Suffering is not immediately apparent in the story of artist Clyde Connell.
The trials of her life were hidden because the artist did not want the public to know about her misfortunes. The code of her proud planter family, the Dixons, was to hold one’s head high despite difficulties.
The childhood enjoyed by the nine Dixon siblings was one of privilege. Clyde was raised largely by African-American women who were Dixon housekeepers. The two-story house in Belcher was the center of a farming business that encompassed 5 plantations. Clyde briefly attended both Brenau College, Georgia, and Vanderbilt University, Tennessee.

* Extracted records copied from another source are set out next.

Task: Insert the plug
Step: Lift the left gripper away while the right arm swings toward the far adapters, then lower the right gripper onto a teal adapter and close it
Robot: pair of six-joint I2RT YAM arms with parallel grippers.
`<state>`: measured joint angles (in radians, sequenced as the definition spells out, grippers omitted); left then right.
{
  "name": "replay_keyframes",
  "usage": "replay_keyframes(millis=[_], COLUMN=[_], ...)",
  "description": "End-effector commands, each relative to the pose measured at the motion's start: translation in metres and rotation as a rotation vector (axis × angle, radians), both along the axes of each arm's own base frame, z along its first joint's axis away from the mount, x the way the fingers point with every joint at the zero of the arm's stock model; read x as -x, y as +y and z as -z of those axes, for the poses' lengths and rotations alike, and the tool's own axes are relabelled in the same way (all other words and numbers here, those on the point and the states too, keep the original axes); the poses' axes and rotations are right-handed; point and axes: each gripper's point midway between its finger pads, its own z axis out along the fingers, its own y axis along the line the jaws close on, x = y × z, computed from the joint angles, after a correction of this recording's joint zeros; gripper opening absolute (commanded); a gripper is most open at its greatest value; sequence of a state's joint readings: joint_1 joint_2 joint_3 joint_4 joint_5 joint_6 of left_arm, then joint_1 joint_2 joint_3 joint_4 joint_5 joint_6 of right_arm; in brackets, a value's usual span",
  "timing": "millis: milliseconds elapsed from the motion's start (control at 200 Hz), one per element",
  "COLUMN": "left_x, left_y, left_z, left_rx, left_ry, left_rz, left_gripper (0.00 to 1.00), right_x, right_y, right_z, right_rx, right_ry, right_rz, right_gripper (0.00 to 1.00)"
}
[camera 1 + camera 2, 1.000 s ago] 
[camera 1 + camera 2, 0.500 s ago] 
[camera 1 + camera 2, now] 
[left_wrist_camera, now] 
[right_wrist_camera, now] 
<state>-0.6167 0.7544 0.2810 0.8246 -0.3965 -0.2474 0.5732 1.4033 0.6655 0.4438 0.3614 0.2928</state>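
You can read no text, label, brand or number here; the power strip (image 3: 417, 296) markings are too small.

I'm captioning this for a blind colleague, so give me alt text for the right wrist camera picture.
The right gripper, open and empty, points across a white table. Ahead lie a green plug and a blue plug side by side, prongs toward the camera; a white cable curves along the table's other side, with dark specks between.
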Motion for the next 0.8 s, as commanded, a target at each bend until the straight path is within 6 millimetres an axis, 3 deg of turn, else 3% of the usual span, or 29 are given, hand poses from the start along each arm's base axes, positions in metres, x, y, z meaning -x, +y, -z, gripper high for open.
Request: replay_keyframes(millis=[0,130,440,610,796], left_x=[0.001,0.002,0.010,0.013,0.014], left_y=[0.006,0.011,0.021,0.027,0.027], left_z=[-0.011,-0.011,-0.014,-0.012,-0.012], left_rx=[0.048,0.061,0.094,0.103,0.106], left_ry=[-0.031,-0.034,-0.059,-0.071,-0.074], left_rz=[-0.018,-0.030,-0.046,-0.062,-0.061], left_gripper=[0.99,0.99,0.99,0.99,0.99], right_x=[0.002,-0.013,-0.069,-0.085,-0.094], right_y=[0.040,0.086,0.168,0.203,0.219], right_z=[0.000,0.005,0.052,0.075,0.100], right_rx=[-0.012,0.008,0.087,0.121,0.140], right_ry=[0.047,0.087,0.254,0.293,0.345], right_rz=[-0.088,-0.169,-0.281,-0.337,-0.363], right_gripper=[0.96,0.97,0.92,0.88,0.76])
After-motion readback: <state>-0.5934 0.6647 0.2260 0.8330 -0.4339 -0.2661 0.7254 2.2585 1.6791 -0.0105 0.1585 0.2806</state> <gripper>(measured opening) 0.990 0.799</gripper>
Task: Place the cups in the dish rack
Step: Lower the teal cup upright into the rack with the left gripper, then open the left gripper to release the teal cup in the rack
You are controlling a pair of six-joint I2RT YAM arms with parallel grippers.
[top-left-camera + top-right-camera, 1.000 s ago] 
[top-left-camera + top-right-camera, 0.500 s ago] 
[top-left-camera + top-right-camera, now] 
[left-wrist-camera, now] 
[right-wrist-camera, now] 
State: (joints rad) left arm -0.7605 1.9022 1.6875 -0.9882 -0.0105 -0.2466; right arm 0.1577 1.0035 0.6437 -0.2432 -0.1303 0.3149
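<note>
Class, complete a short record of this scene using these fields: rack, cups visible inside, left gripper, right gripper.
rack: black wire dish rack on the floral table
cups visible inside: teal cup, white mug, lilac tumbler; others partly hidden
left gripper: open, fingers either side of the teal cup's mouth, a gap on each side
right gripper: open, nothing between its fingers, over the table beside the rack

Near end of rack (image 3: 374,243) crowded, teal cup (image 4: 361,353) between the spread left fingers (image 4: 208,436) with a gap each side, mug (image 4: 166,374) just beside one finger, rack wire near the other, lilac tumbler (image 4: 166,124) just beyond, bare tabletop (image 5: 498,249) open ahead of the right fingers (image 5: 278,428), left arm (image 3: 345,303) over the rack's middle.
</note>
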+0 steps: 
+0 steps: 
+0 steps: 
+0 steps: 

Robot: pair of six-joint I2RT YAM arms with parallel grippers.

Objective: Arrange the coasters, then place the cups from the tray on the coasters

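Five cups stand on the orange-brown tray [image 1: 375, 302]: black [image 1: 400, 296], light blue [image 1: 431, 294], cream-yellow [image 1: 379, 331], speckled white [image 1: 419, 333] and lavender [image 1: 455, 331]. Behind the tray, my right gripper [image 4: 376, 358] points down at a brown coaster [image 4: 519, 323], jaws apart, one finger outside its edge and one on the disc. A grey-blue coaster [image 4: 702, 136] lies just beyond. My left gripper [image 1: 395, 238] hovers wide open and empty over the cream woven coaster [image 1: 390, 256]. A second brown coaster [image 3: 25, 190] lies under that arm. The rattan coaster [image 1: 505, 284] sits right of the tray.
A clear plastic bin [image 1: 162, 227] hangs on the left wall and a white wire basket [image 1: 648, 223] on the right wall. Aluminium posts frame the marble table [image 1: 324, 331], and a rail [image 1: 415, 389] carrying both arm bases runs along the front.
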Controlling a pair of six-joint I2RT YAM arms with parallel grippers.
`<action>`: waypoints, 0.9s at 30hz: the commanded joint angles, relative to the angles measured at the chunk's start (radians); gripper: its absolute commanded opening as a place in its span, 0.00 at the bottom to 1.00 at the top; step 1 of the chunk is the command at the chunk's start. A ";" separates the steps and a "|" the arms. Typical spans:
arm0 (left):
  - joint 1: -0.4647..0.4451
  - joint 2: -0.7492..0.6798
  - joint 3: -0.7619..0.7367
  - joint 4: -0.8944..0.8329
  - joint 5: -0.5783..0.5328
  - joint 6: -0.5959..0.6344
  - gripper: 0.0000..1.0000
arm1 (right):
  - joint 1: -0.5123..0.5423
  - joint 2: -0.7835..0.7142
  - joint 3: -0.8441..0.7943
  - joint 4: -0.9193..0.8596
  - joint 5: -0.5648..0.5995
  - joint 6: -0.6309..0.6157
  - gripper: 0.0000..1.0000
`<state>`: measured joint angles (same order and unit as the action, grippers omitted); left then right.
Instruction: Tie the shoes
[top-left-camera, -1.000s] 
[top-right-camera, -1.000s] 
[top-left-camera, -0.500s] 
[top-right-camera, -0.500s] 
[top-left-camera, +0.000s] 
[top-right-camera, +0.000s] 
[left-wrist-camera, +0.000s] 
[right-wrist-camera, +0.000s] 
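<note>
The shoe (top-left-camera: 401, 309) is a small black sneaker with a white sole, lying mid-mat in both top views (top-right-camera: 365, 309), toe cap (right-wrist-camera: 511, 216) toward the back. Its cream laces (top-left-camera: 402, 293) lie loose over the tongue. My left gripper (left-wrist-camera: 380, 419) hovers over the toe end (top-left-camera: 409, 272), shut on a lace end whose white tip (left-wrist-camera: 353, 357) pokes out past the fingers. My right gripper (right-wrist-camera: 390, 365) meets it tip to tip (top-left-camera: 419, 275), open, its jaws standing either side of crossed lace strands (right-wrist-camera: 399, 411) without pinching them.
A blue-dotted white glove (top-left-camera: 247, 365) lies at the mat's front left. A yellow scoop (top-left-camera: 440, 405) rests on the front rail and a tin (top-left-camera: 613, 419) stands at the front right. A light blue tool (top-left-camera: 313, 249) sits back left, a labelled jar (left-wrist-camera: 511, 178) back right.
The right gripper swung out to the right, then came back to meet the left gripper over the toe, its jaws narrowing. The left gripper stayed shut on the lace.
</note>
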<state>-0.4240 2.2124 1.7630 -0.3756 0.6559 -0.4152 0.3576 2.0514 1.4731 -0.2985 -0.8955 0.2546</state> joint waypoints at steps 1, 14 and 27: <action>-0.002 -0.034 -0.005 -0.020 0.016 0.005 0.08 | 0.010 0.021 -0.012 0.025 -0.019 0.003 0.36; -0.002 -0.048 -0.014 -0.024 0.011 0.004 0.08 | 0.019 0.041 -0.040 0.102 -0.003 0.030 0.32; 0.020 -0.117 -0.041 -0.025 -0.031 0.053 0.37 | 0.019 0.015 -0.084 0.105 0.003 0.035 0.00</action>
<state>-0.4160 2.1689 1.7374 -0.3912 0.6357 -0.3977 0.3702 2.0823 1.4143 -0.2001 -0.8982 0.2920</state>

She married Thomas Dixon Connell, son of a planter in Belcher, in 1922. Shortly thereafter her father, the handsome Jim Dixon, died. He shot himself while cleaning his gun.
Management of the Dixon business was taken over by Clyde’s husband. Over the next several decades, the difficult years of the Great Depression, the family land was steadily lost to foreclosures. By the end of WWII the family had only the big house and 5 acres of land.
In 1949 her husband, known as TD, won the position of superintendent of the Caddo Parish Penal Farm. At the farm Clyde developed a studio in what had been a milk shed. She raised 3 children and frequently took over the care of nephews and nieces during the summer months.
But TD was ousted from his job at the Penal farm in 1959, two years short of retirement. The children had been raised; they were independent. Clyde and TD, short of resources, chose to move to a cabin on Lake Bistineau.
There was no room for storage of Clyde’s family heirlooms, art or records from her years of volunteer work in the Southern Presbyterian Church. Clyde destroyed much of the material.
In Shreveport the abstract art exhibited by Clyde and her cohorts was seen by the public as incomprehensible and probably anti-American. The Dixon family was not particularly supportive of her art making.
For 3 years Clyde walked the land at the edge of Lake Bistineau and thought about her life and art. Her volunteer work with the Presbyterian Church had brought her to New York City for many meetings. It was in Manhattan that she had developed a mind for the creation and the business of art. Her goal was to do as William Faulkner had done; make successful art using the local environment. Yet her isolation and lack of financial resources hampered her growth.
Clyde wanted to fabricate a series of designs she called Sun Paths in sheet metal. She did not have the money to do so. When she was given a large gift of paper, she went to work in collage and in drawings on paper.
Wood and paper, the most basic and affordable of materials, became her mainstays. She developed a papier mache coating for her sculptures that gave her work a stone-like skin.
In the meantime, she lost her eldest son, Dixon, to an untimely death. To say that her husband was supportive of her work in art would not be true.
Though she was in her 70’s Clyde had the fortitude of an ingĂ©nue. She nailed, glued, coated and painted a stream of work. Her sculpture grew increasingly larger and more demanding of attention. But she entered few shows. She lacked the funds to ship her work to distant venues.
Her breakthrough came via Texas. She sent slides of her work to Murray Smithers at the Delahunty Gallery, Dallas. When he visited her at Lake Bistineau he added Clyde to his roster. Clyde began to sell art in Dallas and in Houston. By 1981 the Delahunty connection won Clyde a show at the Clocktower Gallery, a cutting edge Manhattan venue. The reviewer of the New York Times was impressed.
People from Shreveport who saw her work in NYC began to collect work by Clyde.
Clyde had long made a point of her sympathy for the plight of her black neighbors. She enjoyed the singing and appreciated the aspirations she saw in the black community. Her work for the Southern Presbyterian church was teaching the young in rural black churches. At the penal farm she spent much time making portraits of the prisoners, most of whom were black.
In the 1950’s and 1960’s her family was not comfortable with her work in black churches; it amounted to participation in the civil rights movement. But by the 1980’s she began to tell interviewers that the background of her Swamp Songs included the sounds of violence, death and mourning in the black community. She explained that her appreciation of black struggle was an emotional reservoir from which she drew much of her imagery.
The Non-persons and Bound People series came forth in the 1980’s. Clyde told interviewers that her new sculptures were about women and the social inhibitions that limited their activities.
Only a small circle of family and friends realized how much the suffering portrayed in her art figures related directly to the life of the artist herself.